Though this killing was itself a matter of grave concern, it is the trend of suicide bombings across Pakistan that is causing greater apprehension. The first suicide attack in the country was recorded at capital Islamabad, on November 19, 1995, when a bomber rammed his explosives-laden truck into the Embassy of Egypt, killing 14 people. The bomber, an Egyptian national, belonging to the Egyptian Islamic Jihad, was believed to have acted in retaliation against Egyptian diplomatic staffers who were accused of gathering intelligence on Jihad factions inside Pakistan.

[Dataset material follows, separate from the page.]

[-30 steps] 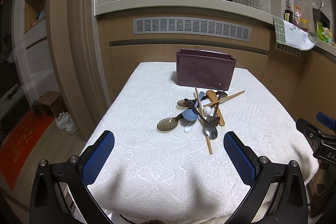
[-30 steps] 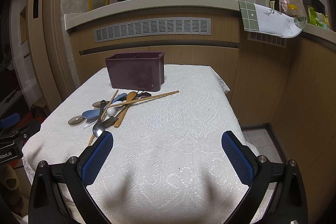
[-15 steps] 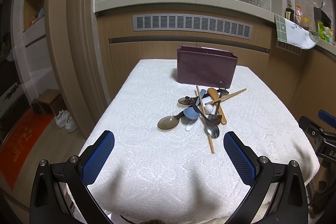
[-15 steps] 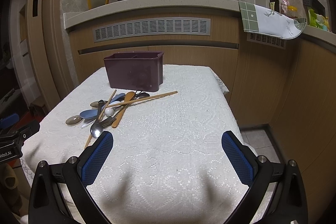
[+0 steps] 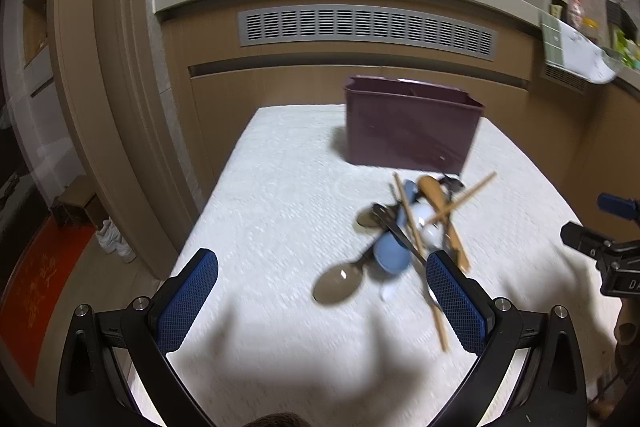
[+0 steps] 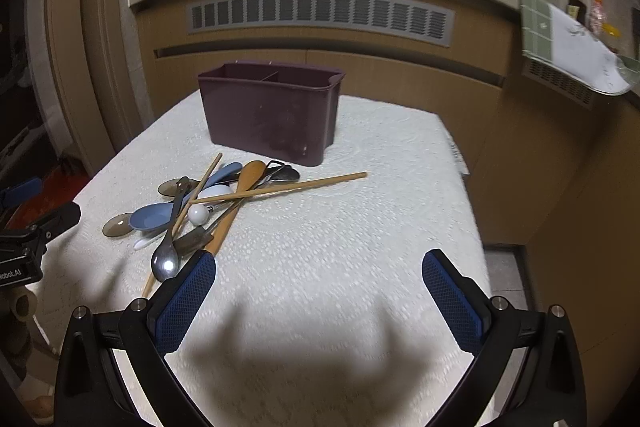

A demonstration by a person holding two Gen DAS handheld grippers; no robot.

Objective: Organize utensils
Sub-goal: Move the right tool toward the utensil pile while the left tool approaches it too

It is, however, only after Operation Sunrise, to throw militants out of Lal Masjid in July 2007, which killed hundreds, including dozens of male and female students of two religious seminaries – Jamia Fareedia for boys and Jamia Hafsa for girls, run by the extremist Ghazi brothers – that Pakistan has been engulfed in incessant waves of suicide bombings. Figures compiled by the Federal Ministry of Interior indicate that a total of 3,433 people were killed in 215 suicide attacks across Pakistan during the three years since Operation Sunrise, between July 2007 and July 2010. On average, 1,144 Pakistanis were killed by human bombs in each of these years. 847 persons were killed in 50 suicide attacks in 2007. 965 persons lost their lives in 66 incidents in 2008, 1217 persons were killed in 80 incidents in 2009, while, in 2010, till end July, 801people have been killed in 35 suicide attacks, according to the Federal Ministry of the Interior. Meanwhile, the South Asia Terrorism Portal (SATP) database suggests records a near eight-fold increase in suicide bombings in 2007 as compared to 2006. According to SATP, 2007 witnessed 54 suicide hits, killing 765 persons, mostly belonging to the law enforcement agencies. There had been only seven such attacks all over Pakistan in 2006, killing 161. Significantly, as many as 748 persons have already been killed in 33 such attacks since January 1, 2010.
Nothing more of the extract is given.